Une « Madama Butterfly » minimaliste

« Madama Butterfly » de Puccini est sans conteste, après sa création chaotique en 1904 à la Scala de Milan, un des plus célèbres opéras du répertoire, le sixième le plus joué au monde. Sur un livret d’Illica et Giocosa d’après une pièce de théâtre de David Belasco, l’opéra « Madama Butterfly » était intitulé « tragedia giapponese in duo atti » (tragédie japonaise en deux actes), mais il fut révisé plus tard et divisé en trois actes.  Cet opéra n’est pas sans évoquer la « Madame Chrysanthème » de Pierre Loti mais les deux personnages sont de caractères opposés. Butterfly est une jeune femme qui tombe amoureuse de l’officier de marine américain Pinkerton, lui donne un enfant et lui sacrifie sa vie.
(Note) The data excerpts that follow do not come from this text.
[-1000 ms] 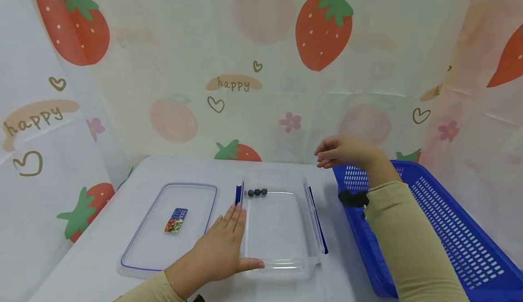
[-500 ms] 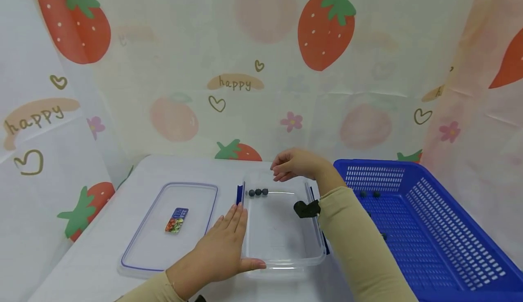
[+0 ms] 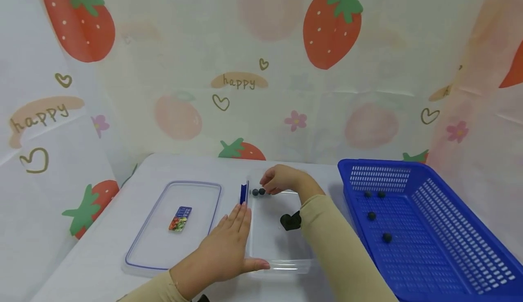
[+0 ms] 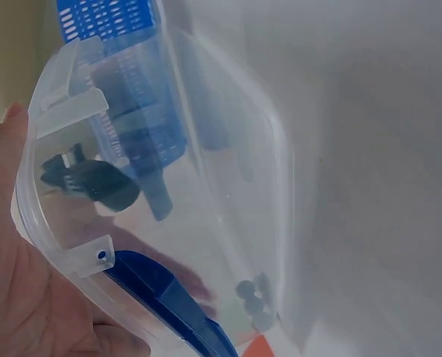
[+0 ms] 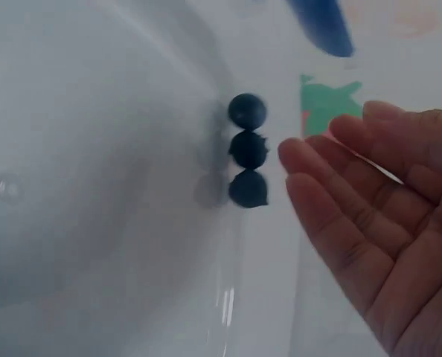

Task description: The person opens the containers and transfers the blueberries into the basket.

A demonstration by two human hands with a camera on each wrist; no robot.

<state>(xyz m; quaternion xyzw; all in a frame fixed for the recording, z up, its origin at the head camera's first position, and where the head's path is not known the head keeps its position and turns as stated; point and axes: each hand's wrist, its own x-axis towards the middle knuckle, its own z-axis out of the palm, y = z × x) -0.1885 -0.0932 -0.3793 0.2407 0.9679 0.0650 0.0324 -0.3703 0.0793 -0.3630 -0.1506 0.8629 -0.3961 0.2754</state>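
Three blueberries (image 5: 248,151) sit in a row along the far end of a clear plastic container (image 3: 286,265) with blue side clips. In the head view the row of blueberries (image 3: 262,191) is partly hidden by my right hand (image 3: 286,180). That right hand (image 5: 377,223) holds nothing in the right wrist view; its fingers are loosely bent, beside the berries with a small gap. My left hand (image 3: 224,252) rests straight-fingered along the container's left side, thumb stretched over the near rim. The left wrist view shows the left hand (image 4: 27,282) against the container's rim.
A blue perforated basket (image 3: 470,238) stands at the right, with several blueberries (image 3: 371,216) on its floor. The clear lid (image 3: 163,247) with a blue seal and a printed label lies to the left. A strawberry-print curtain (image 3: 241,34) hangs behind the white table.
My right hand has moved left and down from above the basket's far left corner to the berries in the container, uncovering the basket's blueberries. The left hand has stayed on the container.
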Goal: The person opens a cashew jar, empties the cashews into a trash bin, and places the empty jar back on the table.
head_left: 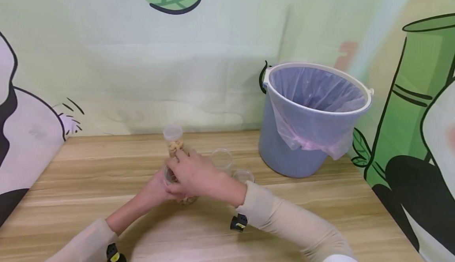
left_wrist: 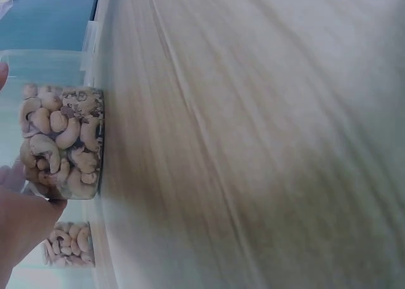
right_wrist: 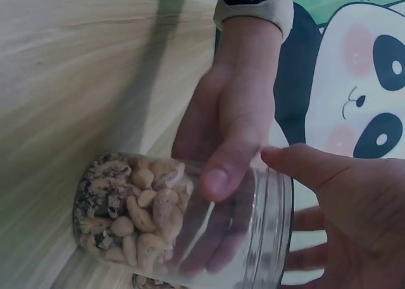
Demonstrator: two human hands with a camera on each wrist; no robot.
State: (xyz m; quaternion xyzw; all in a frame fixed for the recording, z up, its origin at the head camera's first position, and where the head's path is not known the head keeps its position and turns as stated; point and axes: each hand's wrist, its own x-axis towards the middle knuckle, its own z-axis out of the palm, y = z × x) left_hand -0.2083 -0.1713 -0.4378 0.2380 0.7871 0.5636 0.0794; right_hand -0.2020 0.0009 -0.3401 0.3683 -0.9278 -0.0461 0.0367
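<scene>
A clear jar of cashews stands on the table under both hands. Gripping its side is the left hand, its thumb lying along the wall in the right wrist view. The right hand holds the jar's rim from above, the thumb on the near edge and the fingers across the mouth. The right wrist view shows cashews and dark crumbly bits low in the jar, between the left hand and right hand. In the left wrist view, the left hand is beside the jar.
Behind the hands stands another clear container with cashews. Two clear round containers, one taller and one lower, are right of the hands. A blue-grey bucket with a pink liner stands at the back right, near the printed backdrop.
</scene>
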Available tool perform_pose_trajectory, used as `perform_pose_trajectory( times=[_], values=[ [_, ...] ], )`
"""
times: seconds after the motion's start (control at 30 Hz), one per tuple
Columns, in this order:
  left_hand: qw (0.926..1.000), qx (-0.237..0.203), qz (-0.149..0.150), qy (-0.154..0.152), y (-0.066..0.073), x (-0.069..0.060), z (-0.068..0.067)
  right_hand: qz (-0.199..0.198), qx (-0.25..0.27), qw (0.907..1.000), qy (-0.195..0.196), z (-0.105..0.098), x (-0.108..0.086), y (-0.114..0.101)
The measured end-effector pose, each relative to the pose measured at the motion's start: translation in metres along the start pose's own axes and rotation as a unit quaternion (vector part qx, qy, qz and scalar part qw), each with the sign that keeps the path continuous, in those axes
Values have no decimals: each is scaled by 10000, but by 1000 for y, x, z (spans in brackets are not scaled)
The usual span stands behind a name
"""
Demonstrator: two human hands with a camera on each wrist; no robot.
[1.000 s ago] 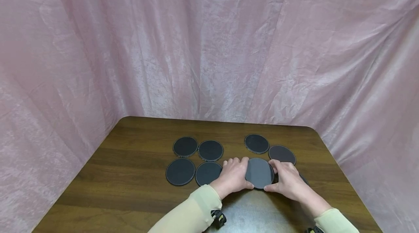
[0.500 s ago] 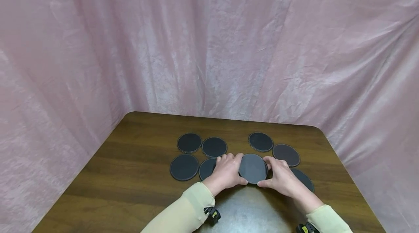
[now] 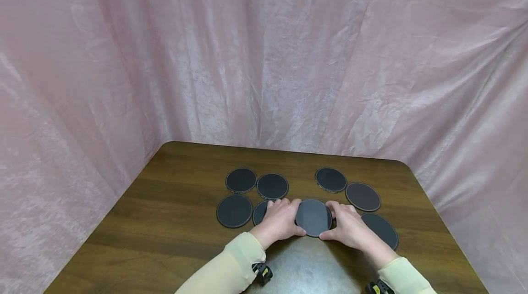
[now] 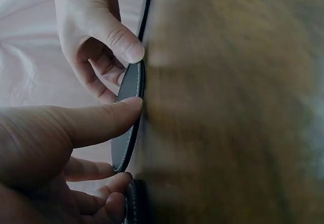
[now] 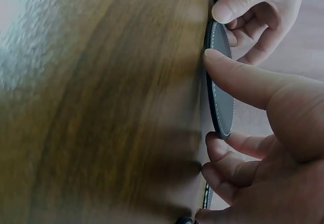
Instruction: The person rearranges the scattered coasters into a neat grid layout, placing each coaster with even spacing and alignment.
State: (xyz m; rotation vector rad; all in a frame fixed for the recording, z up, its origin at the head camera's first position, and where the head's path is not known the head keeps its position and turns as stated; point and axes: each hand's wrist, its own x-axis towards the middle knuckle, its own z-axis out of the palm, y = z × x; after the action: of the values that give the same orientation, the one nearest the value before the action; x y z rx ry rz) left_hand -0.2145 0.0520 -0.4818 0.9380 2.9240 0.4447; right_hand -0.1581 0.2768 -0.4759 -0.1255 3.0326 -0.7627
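Observation:
A round black coaster (image 3: 313,217) with pale edge stitching is held between both hands, near the table's right-hand middle. My left hand (image 3: 279,221) grips its left edge, thumb at the near side and fingers farther round. On the opposite edge, my right hand (image 3: 350,226) pinches with thumb and fingers. In the left wrist view the coaster (image 4: 130,89) stands edge-on between both thumbs. The right wrist view shows the same coaster (image 5: 221,100) just above the wood. A dark rim shows at its right in the head view; whether that is a second coaster I cannot tell.
Left of the hands lie several coasters in two rows, including a front-left one (image 3: 234,211) and one (image 3: 259,213) partly behind my left hand. To the right are three more: back (image 3: 331,180), middle (image 3: 363,196) and front (image 3: 381,230). Pink curtains (image 3: 264,55) surround the wooden table (image 3: 165,220).
Both hands have moved left with the coaster, relative to the coasters on the table. More of the front-right coaster shows, and less of the one by my left hand. The head view has shifted slightly.

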Motion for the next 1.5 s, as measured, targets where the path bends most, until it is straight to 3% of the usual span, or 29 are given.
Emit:
perform_pose_trajectory(
  times=[0.17,0.5,0.73,1.03,1.5],
  values=[
    [9998,169,48,-8,0,-2,1,-66,-205,9998,-22,-1,0,-2],
    [9999,52,-91,-77,-10,-3,-5,-193,-408,9986,-269,-7,1,-6],
    [9999,62,-20,-134,-15,-4,-8,-346,-706,9961,-398,-10,3,-14],
    [9992,158,168,-315,-15,-5,-9,-311,-650,9960,-529,-8,1,-18],
    [9994,103,174,-264,-16,-4,-4,-360,-666,9959,-495,-6,1,-16]
  ],
)
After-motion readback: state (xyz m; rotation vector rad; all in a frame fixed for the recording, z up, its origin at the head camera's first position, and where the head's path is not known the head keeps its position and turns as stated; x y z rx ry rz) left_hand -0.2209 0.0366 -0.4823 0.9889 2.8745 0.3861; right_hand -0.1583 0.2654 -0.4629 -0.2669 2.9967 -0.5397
À Avignon, on vit une production de l’Opéra de Nice Côte d’Azur ; une mise en scène minimaliste de Daniel Benoin sous ses propres lumières dans les décors de Jean-Pierre Laporte et les costumes de Nathalie Berard-Benoin et Françoise Raybaud.  Daniel Benoin a transposé cette histoire dramatique au lendemain de la Seconde Guerre mondiale mais toujours à Nagasaki après la chute de la bombe atomique américaine ; d’où un décor misérabiliste, une cabane côté cour et un portique, entrée de temple, côté jardin, pour une mise en scène minimaliste. L’héroïne de ce drame, Cio-Cio-San, fut incarnée par la soprano japonaise Noriko Urata au premier acte mais, souffrante, elle fut remplacée par sa doublure, la soprano française Héloïse Koempgen-Bramy qui assura avec force, autorité et sensibilié mêlées ce rôle écrasant ; sa suivante, Suzuki, fut chantée avec conviction par Marion Lebègue ; l’officier américain, Pinkerton, était campé  médiocrement par Avi Klemberg au contraire du consul des Etats-Unis, Sharpless, incarné, lui, par l’excellent Christian Federici. Belle interprétation également du solide Jean-Marie Delpas dans le rôle du bonze et oncle de Cio-Cio-San ou de Pierre-Antoine Chaumien en entremetteur Goro. On notera que Kate Pinkerton, jouée façon mime par Pascale Sicaud-Beauchesnais, était enceinte ! Le Chœur de l’Opéra Grand Avignon, préparé de main de maître  comme d’habitude par Aurore Marchand, et l’Orchestre National Avignon-Provence étaient placés sous la houlette experte de Samuel Jean qui fit rutiler la somptueuse partition de Puccini. Décevant. (16 novembre 2021).